Since the Government nudged them two years ago with the threat of the Soft Drinks Levy, manufacturers have risen to the challenge of reformulating the higher-sugar products and offering healthier alternatives. Our concern is that a levy on products sold in the UK automatically makes products sourced abroad cheaper, and threaten to cut UK wholesalers out of the chain. We are working with HMRC to ensure soft drinks don’t become the next product of choice for criminal wholesalers as the availability of duty-avoided alcohol becomes less. FWD is part the HM Treasury Industry working group looking at a smooth introduction of the Soft Drinks Levy.

With sugar now firmly in the firing line in the battle against obesity, we are working closely with Public Health England, the Department of Health and the Mayor of London’s Office to look at how we can tackle the problem in partnership in both retail and out of home.



The introduction of the Alcohol Wholesalers Registration Scheme in April 2017, a scheme devised and championed by FWD, provided a framework for stemming the tide of illicit beers, wines and spirits into the market.
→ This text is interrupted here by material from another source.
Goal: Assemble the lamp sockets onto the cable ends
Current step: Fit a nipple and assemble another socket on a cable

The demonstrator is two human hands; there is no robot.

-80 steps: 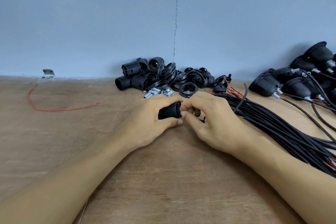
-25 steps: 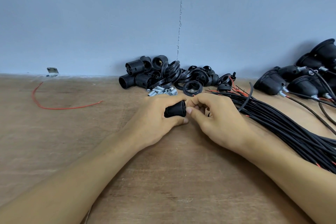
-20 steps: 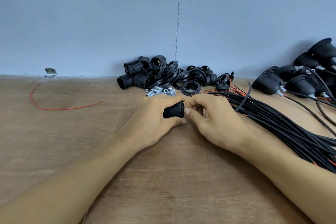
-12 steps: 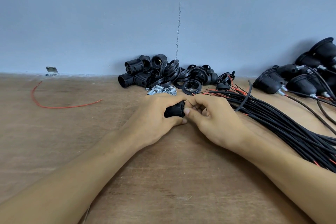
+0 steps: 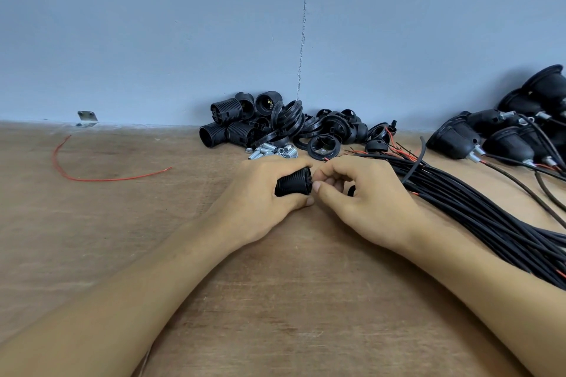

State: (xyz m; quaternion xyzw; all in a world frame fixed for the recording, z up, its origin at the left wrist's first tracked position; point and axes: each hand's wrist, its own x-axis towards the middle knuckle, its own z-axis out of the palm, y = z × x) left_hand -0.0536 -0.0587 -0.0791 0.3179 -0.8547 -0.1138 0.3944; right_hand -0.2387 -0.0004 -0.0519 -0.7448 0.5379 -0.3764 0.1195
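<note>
1. Your left hand (image 5: 260,196) still grips the socket (image 5: 294,185) on the worktop (image 5: 122,223); it has barely shifted in 3 s.
2. Your right hand (image 5: 367,202) pinches the socket's 3 o'clock end; what's between the fingers is hidden.
3. Cable bundle (image 5: 474,202) at 3 o'clock; likely still seating this end.

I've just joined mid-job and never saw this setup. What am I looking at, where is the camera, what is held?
No machine here: a person works with bare hands, and the picture comes from a camera on their head, looking forward and down. The left hand grips a black threaded socket body. The right hand curls its fingers at the socket's end; what they pinch is hidden. On the wooden table lie a pile of loose socket parts by the wall, small metal tubes before it, a bundle of black cables on the right, finished sockets on cables beyond, and a loose red wire on the left.
</note>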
It has proved successful so far but is only as good as the enforcement of the scheme. It’s our job to keep HMRC on the case to prevent the fraudsters creeping back in.
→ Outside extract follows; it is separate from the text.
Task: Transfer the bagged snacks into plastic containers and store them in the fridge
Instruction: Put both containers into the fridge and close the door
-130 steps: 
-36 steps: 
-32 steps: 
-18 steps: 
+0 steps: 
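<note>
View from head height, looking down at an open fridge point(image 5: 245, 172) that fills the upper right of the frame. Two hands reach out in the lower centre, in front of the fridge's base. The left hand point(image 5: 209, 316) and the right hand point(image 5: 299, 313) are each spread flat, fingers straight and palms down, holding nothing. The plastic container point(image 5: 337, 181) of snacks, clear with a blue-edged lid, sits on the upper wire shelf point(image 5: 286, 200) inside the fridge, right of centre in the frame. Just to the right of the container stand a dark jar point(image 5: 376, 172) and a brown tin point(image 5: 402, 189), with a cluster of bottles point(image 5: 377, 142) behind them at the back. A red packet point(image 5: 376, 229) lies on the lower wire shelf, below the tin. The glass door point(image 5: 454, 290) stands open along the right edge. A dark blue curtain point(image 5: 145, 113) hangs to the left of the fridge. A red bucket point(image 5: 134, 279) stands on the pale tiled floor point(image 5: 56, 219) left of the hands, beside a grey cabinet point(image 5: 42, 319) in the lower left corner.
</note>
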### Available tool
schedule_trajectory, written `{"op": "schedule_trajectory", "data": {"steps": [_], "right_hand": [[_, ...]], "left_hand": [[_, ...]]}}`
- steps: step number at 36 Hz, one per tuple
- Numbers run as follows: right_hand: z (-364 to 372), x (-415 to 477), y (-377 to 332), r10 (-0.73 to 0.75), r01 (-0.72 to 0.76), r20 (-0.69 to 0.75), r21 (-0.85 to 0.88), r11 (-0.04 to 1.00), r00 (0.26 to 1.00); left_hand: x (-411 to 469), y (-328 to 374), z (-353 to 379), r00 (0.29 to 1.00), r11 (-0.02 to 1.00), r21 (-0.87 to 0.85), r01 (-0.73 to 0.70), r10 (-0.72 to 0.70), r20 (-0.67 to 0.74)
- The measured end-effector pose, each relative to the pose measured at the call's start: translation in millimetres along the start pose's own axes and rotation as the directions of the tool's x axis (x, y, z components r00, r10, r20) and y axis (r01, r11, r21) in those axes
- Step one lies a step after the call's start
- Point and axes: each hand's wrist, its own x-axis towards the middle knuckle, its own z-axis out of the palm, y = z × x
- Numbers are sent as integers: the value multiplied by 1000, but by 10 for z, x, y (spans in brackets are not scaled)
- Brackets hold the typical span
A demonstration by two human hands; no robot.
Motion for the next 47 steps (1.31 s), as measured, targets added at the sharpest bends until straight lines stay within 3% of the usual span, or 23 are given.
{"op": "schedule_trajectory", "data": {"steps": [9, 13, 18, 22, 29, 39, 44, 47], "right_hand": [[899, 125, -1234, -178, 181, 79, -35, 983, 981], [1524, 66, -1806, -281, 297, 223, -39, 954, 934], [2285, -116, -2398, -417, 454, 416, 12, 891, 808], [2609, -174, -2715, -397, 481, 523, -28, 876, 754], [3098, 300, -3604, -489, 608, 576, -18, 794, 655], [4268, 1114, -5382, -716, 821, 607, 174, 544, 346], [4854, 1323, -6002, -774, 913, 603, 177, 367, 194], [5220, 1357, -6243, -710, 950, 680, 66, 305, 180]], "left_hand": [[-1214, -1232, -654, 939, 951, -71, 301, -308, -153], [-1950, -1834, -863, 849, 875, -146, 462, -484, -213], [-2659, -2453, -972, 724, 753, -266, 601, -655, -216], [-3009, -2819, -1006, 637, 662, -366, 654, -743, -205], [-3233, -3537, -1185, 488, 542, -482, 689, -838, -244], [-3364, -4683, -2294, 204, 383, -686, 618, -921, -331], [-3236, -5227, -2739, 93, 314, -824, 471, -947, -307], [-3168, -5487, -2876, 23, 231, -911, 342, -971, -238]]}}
As Scotland and Wales move towards establishing a minimum unit price for alcohol, we can expect Westminster to be watching carefully. MUP is a regulated and enforceable way to stop supermarkets selling alcohol products at irresponsible prices which distort the market. It would also raise the price of very strong lagers and ciders via regulation, rather than a partial voluntary approach.



Residents of the UK’s cities deserve clear air, but they deserve fresh food too. Resolving these two demands will be a challenge for us this year. London has already added the T-charge to the Congestion charge, and has brought forward the introduction of the Ultra Low Emission Zone, which will effectively ban older diesel vehicles for the city centre, to April 2019. For distributors who have invested heavily in their delivery fleets, premature obsolescence of heavy vehicles is not an attractive prospect. With other cities likely to follow suit, we need to find a balance that allows shops and restaurants in urban areas to receive the deliveries they need at a price their customers will be willing to pay.



In times of economic turbulence the supply chain for high value goods, especially tobacco, becomes increasingly attractive to criminals. Its weakest points are loading and unloading, particularly at cash and carries and at retailers’ premises. FWD is instructed by its members to collate incidents and encourage greater Police and Government resources to be put into preventing and prosecuting crimes against wholesalers and their customers. We sit on the Home Office retail crime steering group, chaired by a Home Office minister, representing the issues faced by the distribution channel at that high-level group.



We throw away too many plastic bottles. Increasing the effectiveness of recycling them is a no-brainer, but the way we do that is the key. The Deposit Return Scheme coming to the UK may be effective but it has to be economically feasible too. Some of the proposals would place an enormous burden on wholesalers and retailers, including capital expenditure on equipment. FWD will represent the interests of members as this issue develops.

In representing wholesale on these and many other issues FWD works closely with Ministers, officials and MPs via Westminster meetings, Parliamentary Questions, consultation responses and membership of high-level ministerial committees. Our programme of MP depot visits, working with those who have a personal, constituency or portfolio interest in wholesale issues continues to be great success. Our annual Parliamentary reception showcases the work wholesale is doing to create high-skilled sustainable jobs for the future and recognizes individual apprentices and trainees through an award presentation.